• [EXERCISE GOAL]: How many of the lines below include the word "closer"? Only the number should be given.

• [INFORMATION]:

BEGIN

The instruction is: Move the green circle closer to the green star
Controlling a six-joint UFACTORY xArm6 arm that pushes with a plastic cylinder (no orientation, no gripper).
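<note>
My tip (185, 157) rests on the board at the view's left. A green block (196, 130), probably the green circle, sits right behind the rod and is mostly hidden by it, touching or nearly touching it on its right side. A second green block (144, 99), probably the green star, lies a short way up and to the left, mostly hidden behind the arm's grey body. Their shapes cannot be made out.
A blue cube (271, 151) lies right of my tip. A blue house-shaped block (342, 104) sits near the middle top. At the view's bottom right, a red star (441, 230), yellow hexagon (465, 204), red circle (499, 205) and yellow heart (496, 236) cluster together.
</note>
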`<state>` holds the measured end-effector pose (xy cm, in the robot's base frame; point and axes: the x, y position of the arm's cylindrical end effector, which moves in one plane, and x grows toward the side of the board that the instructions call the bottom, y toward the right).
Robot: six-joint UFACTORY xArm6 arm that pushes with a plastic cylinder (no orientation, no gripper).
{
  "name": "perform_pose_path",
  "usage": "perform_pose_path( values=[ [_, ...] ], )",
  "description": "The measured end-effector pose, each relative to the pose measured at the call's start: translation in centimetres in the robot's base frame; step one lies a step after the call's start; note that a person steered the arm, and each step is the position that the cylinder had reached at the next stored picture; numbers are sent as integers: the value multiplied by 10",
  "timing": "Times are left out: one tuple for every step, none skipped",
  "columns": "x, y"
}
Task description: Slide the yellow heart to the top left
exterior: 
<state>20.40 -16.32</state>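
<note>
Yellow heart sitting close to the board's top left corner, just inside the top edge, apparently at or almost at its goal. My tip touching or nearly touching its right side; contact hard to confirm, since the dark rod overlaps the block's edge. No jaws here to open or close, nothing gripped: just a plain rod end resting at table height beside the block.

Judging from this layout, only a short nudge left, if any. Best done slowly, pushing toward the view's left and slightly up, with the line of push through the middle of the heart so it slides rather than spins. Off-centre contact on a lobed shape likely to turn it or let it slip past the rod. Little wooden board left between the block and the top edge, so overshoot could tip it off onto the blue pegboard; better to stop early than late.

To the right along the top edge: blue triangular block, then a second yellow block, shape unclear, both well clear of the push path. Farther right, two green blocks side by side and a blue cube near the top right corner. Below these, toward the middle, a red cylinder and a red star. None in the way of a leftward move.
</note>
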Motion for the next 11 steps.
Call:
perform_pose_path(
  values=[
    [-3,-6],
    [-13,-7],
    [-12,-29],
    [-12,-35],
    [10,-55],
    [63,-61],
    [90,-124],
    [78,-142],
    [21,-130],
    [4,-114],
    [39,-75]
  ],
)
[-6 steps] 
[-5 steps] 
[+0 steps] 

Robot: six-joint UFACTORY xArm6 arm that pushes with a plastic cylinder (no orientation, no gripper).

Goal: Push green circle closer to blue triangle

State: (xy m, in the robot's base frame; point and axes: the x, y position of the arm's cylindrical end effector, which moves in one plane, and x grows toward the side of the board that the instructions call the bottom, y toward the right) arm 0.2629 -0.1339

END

• [EXERCISE SOLUTION]: 2